Plus de deux milles ans après, un questionnement toujours d'actualité.
Prêt à retirer ses oeillères ?
On entre de plein coeur dans le quotidien de Grab, jeune aveugle ayant des hallucinations remettant en question toute sa vision du monde inculquée depuis sa tendre enfance. Dès lors, son destin semble lui échapper, il n'aura de cesse de tenter de trouver sa propre voie. La première fois qu'il voie réellement la mer est sublime, décrivant avec ses mots obsolètes un univers dont le vocabulaire ne lui permet pas de comprendre ce qu'il a devant lui : la mer et ses vagues, l'horizon, les nuages et les mouettes. Bref, ce fameux espace lointain.

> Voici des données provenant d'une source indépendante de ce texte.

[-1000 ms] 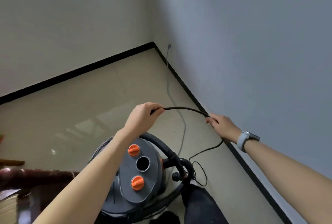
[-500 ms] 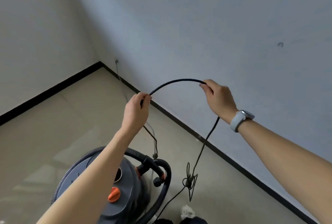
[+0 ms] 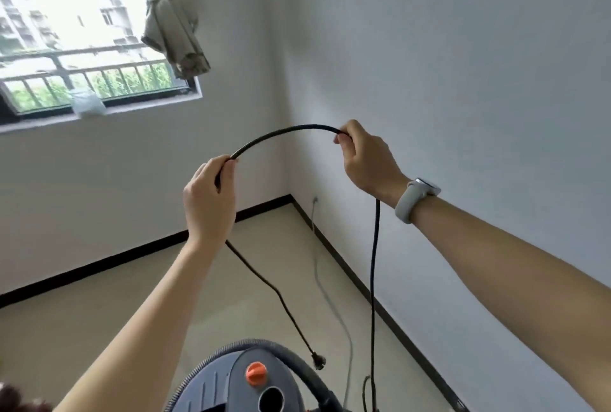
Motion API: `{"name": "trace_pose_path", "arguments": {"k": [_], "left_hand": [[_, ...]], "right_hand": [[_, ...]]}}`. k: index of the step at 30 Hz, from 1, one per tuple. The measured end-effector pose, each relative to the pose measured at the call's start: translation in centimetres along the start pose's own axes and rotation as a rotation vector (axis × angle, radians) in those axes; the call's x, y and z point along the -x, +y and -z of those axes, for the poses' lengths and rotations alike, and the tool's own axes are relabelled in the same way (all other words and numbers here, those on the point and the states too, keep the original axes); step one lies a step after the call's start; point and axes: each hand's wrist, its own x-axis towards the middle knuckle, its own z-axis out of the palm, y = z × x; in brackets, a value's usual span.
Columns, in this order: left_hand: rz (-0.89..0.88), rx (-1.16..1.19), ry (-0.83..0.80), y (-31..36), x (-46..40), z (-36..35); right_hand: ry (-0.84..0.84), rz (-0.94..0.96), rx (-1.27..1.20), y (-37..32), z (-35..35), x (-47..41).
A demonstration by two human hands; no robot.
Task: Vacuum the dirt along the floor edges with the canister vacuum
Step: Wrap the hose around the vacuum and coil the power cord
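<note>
vacuum (image 3: 231, 385): grey canister at the bottom edge of the head view, cut off by the frame; orange knob (image 3: 256, 373) on its lid with a round dark port (image 3: 271, 399) just below the knob
hose (image 3: 299, 366): dark ribbed tube arching over the vacuum's top right side
cord (image 3: 284, 134): black, raised well above the vacuum; bows upward in an arc between the two hands
cord, left run: drops from under the left hand down to a plug (image 3: 318, 361) hanging just right of the vacuum, above the floor
cord, right run: hangs straight down from the right hand and leaves the frame right of the vacuum, with a small loop near the bottom edge
left hand (image 3: 208, 200): above the vacuum, fingers curled round the cord, thumb tip against it
right hand (image 3: 367, 160): up and right of the vacuum, pinching the cord's other end of the arc between thumb and fingers; light grey watch (image 3: 415, 198) on the wrist
floor (image 3: 115, 312): beige tile around the vacuum, black skirting (image 3: 347, 271) along both walls meeting in a corner beyond it
grey cable (image 3: 325, 292): thin, runs from a spot low on the right wall near the corner down across the floor toward the vacuum
window (image 3: 76, 31): far up and left of the vacuum, railing outside, knotted curtain (image 3: 173, 18) hanging at its right edge
</note>
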Motion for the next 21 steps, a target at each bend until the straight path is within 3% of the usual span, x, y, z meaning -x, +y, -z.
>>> {"name": "trace_pose_path", "arguments": {"k": [10,21], "left_hand": [[-0.048,-0.202,0.367,-0.1,-4.8,14.3],[0.250,-0.507,0.428,-8.4,3.9,25.3]], "right_hand": [[-0.014,0.221,-0.270,-12.7,-8.3,-6.8],[-0.357,0.345,-0.345,-19.9,-24.4,-1.6]]}}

L'auteur, pour créer son univers, aurait pu opérer un simple changement d'état des personnages, passant de voyant à non-voyant, mais il a préféré à mon plus grand bonheur modifier en profondeur notre société pour la faire correspondre à l'état de cécité de ses personnages. de l'architecture à la vie politique en passant par la technologie, l'éducation et le vocabulaire ou la psychiatrie, tout est au service d'un monde aveugle. Pour nous immerger, le récit de Gabr Silk est entrecoupé d'extraits de journaux, manuels, de journaux intimes, de poésie, d'émissions de radio ou de télévision et de rapports d'Etat. Loin de provoquer une rupture dans l'histoire, ces intermèdes se produisent au moment opportun, nous permettant de mieux comprendre cette société totalitaire.

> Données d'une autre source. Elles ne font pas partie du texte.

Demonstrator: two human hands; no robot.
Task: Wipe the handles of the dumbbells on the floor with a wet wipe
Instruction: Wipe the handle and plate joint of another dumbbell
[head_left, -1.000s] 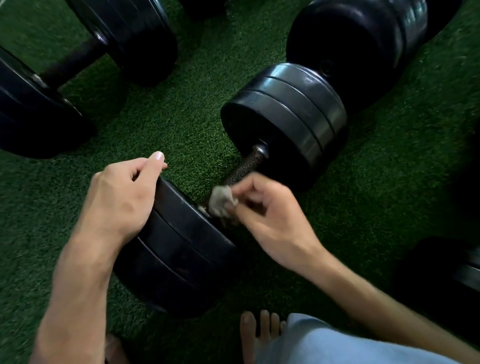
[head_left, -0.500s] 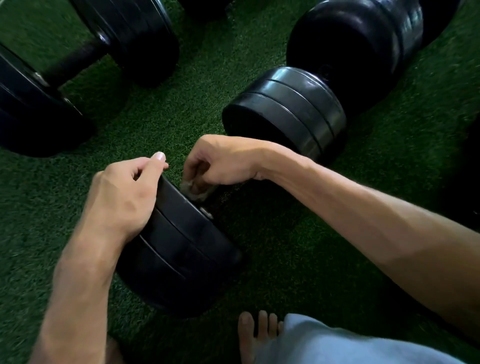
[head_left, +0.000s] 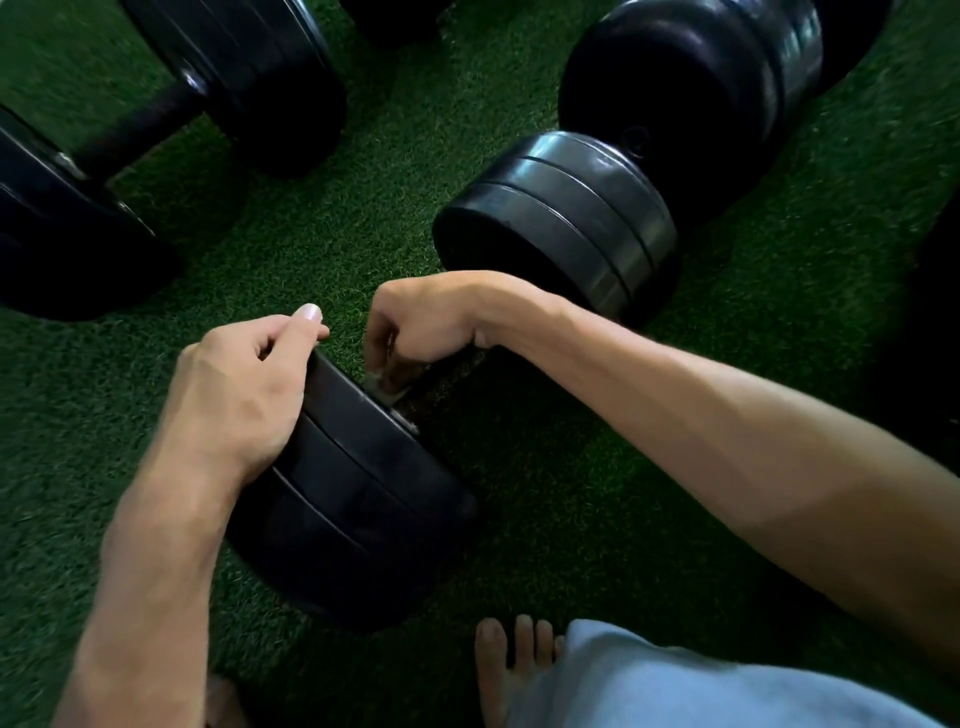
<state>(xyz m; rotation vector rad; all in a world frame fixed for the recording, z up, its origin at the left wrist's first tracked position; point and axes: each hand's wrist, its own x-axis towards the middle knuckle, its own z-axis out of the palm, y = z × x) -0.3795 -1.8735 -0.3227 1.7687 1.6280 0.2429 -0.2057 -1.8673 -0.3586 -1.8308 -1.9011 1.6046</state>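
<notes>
Right hand (head_left: 426, 322) round knurled handle (head_left: 457, 364)

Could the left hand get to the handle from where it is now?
Probably yes. The left hand grips the near weight head, right beside the handle. But the right hand, holding the wipe, covers the near end, leaving little room.

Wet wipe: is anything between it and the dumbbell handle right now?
Nothing visible. The right hand presses the wet wipe onto the handle beside the near weight plates, which the left hand steadies.
</notes>
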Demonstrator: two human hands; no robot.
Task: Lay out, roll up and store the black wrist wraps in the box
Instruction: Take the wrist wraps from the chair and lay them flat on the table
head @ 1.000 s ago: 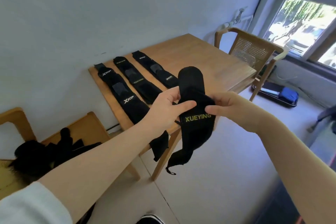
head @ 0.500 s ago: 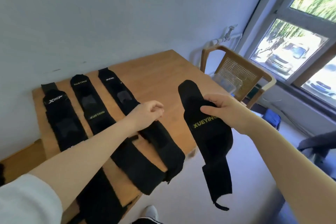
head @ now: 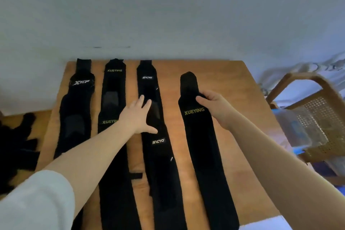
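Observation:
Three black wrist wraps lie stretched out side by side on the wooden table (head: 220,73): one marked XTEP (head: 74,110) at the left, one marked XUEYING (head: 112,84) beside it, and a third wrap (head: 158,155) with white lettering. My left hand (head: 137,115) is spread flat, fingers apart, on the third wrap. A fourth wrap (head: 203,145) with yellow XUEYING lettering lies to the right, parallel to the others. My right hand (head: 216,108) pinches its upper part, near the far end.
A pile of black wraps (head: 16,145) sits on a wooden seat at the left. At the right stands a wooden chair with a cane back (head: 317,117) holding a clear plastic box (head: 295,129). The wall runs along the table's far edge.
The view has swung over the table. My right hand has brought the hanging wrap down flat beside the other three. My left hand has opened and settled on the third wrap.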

L'auteur se refuse à nous donner des repères géographiques ou historiques pour cadrer sa dystopie, cela ne m'a pas dérangé, le texte étant surtout une fable philosophique.
Petit bémol cependant sur la psychologie du personnage principal à quelques moments, ce dernier changent d'opinion un peu trop rapidement du fait d'ellipse sans que le lecteur comprenne réellement les raisons de ces revirements.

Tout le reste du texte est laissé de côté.